To continue the rollout to the 2018 elections and hire staff, the group launched a crowdfunding campaign in October with a $250,000 goal (and, by press time, had raised more than $220,000) to support the launch of 500 projects. Tech for Campaigns enticed donors by giving them exclusive access to digital panel discussions on tech in politics from the likes of Y Combinator president Sam Altman and US senator Cory Booker.
As these groups play the role of flashy startups to the institutional Democratic Party, the party is still figuring out whether or how to engage them directly. Virginia caucus director Armitage has welcomed the grassroots help, which he says is “necessary to keep pace with what the Koch Brothers and right-wing groups are doing to support our opponents.” Still, Bosworth, the Sister District founder, says she’s gotten a more tepid reaction. “I was so convinced they were going to come and snap Sister District up”—as part of the official party operations—“but it didn’t happen.” In fact, she says, “I got a phones call from the local Democratic party leader. He reached out and asked, half-jokingly, if I was a libertarian spy.”
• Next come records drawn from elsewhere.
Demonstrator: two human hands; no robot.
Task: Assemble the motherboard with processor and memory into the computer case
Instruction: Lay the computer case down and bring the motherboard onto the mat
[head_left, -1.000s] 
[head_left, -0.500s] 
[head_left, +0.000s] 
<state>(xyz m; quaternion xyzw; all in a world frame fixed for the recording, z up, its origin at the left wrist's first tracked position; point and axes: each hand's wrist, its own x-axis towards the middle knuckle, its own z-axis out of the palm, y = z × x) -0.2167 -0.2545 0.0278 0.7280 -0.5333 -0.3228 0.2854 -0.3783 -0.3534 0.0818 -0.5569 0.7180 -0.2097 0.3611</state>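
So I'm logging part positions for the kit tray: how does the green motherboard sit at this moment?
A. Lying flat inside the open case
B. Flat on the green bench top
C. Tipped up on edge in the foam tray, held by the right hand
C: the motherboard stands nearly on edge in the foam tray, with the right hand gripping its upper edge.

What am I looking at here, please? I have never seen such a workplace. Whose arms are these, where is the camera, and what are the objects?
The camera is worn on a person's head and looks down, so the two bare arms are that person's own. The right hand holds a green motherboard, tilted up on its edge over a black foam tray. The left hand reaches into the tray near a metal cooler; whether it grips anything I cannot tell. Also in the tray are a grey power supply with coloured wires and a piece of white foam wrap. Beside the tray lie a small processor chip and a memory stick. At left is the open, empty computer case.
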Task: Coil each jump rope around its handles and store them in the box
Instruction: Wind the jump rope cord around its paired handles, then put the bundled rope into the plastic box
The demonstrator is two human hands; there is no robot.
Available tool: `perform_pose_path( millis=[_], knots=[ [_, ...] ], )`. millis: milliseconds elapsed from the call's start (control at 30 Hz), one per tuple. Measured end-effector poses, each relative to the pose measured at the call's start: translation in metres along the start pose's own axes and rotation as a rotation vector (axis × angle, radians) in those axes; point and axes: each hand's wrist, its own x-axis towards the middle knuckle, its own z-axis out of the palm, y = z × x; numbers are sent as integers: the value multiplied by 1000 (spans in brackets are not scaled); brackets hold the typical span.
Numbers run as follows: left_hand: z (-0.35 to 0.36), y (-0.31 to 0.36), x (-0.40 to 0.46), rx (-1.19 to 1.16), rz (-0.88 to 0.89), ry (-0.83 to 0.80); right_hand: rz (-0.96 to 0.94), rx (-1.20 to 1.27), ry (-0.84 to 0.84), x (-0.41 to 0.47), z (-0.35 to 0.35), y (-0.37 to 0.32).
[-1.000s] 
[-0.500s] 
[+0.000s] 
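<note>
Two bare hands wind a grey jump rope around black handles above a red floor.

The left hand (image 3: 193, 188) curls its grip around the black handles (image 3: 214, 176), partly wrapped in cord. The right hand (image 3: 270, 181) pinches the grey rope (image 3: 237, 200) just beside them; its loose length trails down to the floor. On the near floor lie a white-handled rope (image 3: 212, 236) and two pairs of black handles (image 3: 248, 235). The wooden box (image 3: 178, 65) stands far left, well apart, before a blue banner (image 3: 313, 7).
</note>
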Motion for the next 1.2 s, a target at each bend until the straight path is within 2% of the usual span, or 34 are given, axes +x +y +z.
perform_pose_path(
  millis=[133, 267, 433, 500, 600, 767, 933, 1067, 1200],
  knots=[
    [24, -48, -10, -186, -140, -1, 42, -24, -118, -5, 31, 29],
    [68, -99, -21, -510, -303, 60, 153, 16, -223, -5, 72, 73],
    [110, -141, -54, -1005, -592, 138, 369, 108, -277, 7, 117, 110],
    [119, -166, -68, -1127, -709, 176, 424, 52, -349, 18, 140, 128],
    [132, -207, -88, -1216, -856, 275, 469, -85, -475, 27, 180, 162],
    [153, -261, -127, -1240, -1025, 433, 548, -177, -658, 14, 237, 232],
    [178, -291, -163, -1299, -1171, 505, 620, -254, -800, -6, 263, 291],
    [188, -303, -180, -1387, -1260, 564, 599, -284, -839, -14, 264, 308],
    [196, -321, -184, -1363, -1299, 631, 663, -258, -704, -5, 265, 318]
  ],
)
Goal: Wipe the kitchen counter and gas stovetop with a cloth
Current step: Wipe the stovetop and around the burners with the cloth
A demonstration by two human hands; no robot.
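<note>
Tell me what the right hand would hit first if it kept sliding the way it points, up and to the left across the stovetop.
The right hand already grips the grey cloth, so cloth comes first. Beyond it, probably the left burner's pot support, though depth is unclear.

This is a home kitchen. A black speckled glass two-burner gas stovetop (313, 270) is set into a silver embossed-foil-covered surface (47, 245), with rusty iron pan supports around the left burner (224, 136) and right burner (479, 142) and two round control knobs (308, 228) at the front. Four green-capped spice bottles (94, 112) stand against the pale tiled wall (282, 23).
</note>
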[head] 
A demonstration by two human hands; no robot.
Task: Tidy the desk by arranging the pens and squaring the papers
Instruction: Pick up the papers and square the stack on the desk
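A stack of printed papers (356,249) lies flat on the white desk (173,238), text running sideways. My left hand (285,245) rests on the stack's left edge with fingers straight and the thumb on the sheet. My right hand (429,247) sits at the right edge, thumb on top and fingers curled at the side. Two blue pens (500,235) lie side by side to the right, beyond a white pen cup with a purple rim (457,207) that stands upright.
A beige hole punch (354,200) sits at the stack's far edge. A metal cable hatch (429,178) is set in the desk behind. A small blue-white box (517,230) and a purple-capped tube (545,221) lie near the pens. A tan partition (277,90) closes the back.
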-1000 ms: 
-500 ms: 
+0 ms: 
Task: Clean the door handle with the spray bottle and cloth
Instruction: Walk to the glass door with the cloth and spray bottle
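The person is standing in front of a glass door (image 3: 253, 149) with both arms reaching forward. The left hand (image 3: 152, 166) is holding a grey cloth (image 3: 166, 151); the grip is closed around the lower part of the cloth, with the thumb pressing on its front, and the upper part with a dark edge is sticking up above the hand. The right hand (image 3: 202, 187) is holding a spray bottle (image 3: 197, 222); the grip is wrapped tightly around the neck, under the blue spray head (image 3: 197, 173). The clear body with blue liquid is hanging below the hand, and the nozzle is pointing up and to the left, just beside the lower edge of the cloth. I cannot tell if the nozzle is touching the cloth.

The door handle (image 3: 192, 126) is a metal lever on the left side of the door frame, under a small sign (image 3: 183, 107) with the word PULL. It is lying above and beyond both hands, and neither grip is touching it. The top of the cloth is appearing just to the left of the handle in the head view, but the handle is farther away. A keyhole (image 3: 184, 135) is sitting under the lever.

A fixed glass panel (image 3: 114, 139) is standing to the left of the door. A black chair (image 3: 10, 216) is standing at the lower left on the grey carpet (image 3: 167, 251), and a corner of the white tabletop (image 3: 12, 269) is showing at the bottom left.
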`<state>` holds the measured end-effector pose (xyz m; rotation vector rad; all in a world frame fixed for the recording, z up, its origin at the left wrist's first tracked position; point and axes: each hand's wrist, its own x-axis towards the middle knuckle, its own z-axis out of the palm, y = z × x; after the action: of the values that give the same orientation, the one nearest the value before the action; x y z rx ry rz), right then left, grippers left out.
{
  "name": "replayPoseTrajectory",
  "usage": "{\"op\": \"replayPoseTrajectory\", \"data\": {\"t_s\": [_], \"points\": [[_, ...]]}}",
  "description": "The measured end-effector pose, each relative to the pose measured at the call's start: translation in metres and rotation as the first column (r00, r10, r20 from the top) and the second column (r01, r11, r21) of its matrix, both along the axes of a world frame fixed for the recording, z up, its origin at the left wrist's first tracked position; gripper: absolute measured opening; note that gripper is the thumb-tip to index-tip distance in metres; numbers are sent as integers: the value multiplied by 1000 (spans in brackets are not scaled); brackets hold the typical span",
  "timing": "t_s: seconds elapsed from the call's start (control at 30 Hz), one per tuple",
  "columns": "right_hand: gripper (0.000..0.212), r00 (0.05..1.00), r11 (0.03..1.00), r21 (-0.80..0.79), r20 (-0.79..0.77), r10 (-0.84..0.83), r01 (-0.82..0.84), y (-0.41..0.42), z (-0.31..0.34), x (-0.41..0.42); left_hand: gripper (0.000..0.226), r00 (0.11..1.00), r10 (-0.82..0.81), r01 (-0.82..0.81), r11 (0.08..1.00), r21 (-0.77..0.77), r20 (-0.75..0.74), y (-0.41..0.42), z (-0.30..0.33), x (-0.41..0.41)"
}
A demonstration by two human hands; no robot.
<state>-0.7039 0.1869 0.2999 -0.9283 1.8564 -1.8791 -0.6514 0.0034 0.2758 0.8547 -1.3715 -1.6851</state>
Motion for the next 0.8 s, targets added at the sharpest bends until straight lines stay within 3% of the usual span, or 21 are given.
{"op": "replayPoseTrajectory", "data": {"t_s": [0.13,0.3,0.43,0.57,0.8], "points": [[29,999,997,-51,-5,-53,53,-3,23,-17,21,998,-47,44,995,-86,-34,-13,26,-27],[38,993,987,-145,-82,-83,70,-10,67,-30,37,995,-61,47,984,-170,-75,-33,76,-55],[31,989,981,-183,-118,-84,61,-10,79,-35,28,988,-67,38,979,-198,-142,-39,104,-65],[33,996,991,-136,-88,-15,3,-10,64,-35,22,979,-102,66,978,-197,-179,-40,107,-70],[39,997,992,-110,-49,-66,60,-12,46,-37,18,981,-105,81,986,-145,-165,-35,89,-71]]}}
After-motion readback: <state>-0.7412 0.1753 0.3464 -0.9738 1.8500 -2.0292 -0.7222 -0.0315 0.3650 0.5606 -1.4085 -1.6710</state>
In the short term for Virginia, it’s going to take a mixture of grassroots energy and technical help, plus party organizations and voters’ Trump-piqued anger, to claw back any of the 17 seats the Dems covet. Tech for Campaigns’ teams is helping candidates direct last-minute donations into targeted digital advertising.
Beyond leading his Tech for Campaigns team, Ryan Ko also wanted to dive into old-school tactics. The day after his first call with Foy, Ko flew to Virginia to canvass for Sheila Crowley, a fellow former Clinton volunteer he knew who is now running for delegate. After Ko’s plane landed at Dulles, he and his girlfriend took in the news bubbling up on their phoness: White supremacists were marching on Charlottesville with tiki torches. They debated: Would their limited time in Virginia be better spent counterprotesting neo-Nazis?
The McKinsey consultant ran the electoral ROI in his head: A counterprotest has symbolic and moral heft and is good optics for the news. Yet Ko knew that, even in the age of Facebook and donor targeting, facetime with voters is still the most effective way to get people to the polls. Foy’s campaign aims to knock—twice—on the doors of their targeted supporters.
In the end, the decision was obvious. “Protesting is great and important,” Ko says. “But in this day and age, it’s got to be more than showing up on a Saturday. Turning votes is what matters.” So he opted to canvas for Crowley. And this weekend he headed back to Virginia to finish the job.
- Correction: An earlier version of this article said that Sean Parker recently donated $200,000 to Democrat Ralph Northam. That donation was made in 2013.